= About this task =
Copy the listing below line for line, from its opening line to the one with "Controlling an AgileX", both included; stop there.

= Material shown =
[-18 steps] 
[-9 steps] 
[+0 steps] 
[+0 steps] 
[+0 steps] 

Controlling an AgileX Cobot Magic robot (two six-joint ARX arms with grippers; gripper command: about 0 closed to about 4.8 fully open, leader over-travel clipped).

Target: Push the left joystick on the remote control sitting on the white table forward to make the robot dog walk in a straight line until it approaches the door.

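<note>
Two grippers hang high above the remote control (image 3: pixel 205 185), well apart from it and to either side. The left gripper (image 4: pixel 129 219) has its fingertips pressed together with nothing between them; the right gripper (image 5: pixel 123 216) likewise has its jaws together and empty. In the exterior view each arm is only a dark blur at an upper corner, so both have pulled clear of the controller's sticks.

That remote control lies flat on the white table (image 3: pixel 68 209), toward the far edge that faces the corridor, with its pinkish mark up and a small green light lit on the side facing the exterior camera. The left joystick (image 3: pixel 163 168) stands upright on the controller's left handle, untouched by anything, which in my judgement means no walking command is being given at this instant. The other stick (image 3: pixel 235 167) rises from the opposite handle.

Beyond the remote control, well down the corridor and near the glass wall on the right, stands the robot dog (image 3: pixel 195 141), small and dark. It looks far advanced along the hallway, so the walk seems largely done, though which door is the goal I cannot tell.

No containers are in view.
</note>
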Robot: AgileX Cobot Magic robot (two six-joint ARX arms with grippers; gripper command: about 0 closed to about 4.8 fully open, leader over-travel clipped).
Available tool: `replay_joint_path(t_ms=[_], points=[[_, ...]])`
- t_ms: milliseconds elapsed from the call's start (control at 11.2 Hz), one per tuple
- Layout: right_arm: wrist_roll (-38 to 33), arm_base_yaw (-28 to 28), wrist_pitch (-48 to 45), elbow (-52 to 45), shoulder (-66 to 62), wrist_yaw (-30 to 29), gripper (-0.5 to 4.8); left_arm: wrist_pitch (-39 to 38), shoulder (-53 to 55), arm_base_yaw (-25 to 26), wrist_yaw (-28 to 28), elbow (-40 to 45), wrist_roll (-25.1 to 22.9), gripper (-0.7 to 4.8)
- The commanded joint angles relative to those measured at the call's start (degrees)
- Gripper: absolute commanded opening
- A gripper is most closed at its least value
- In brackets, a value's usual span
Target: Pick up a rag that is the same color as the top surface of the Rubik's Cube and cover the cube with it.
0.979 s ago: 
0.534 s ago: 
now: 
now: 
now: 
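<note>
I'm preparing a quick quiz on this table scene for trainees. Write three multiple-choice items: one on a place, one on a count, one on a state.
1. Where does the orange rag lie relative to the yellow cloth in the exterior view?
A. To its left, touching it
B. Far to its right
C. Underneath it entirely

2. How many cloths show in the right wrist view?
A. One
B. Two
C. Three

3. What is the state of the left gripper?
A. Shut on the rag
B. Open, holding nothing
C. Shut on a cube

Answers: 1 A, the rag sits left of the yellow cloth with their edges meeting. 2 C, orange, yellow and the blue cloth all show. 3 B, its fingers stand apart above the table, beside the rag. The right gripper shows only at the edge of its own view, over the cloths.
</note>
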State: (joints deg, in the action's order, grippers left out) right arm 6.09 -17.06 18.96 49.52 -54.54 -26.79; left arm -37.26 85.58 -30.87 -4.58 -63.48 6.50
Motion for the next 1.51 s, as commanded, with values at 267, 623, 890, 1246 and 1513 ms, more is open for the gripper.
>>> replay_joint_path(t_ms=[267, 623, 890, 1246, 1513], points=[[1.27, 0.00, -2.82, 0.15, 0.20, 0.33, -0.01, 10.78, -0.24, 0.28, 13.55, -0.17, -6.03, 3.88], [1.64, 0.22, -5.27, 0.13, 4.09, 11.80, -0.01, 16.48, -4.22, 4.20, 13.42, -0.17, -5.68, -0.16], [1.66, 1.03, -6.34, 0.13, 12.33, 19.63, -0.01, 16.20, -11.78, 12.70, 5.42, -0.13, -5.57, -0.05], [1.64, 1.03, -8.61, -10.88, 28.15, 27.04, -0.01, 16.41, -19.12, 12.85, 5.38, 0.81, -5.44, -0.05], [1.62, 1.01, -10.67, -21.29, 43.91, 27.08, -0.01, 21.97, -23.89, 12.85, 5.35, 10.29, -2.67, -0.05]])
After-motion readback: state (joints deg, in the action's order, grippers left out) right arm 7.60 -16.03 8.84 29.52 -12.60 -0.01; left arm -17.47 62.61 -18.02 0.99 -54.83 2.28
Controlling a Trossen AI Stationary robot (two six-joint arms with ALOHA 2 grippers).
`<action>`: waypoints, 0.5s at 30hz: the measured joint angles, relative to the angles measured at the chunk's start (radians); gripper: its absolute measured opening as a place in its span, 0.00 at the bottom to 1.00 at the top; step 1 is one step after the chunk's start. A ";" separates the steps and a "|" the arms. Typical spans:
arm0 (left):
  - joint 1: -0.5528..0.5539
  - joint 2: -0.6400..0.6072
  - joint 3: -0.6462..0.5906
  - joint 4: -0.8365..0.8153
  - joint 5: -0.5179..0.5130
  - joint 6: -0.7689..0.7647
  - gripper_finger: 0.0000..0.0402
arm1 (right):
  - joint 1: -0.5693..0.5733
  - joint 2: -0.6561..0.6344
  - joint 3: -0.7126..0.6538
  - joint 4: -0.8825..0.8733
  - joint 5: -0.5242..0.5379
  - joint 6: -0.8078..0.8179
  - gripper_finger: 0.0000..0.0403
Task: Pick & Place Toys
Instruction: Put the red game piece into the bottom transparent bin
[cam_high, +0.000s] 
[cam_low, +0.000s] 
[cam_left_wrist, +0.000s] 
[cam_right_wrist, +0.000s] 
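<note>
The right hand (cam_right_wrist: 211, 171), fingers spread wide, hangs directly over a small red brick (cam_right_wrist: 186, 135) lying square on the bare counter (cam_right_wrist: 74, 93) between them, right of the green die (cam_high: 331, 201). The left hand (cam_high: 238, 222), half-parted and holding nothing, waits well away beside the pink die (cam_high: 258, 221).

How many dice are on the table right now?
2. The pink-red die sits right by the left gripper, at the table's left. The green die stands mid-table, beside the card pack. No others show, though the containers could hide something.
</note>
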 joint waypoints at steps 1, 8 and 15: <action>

= Reply =
[-18 steps] 
[-9 steps] 
[+0 steps] 
[+0 steps] 
[+0 steps] 

Controlling an AgileX Cobot Magic robot (two six-joint ARX arms with grippers; gripper command: about 0 closed to about 4.8 fully open, leader over-travel clipped).

No additional answer is expected.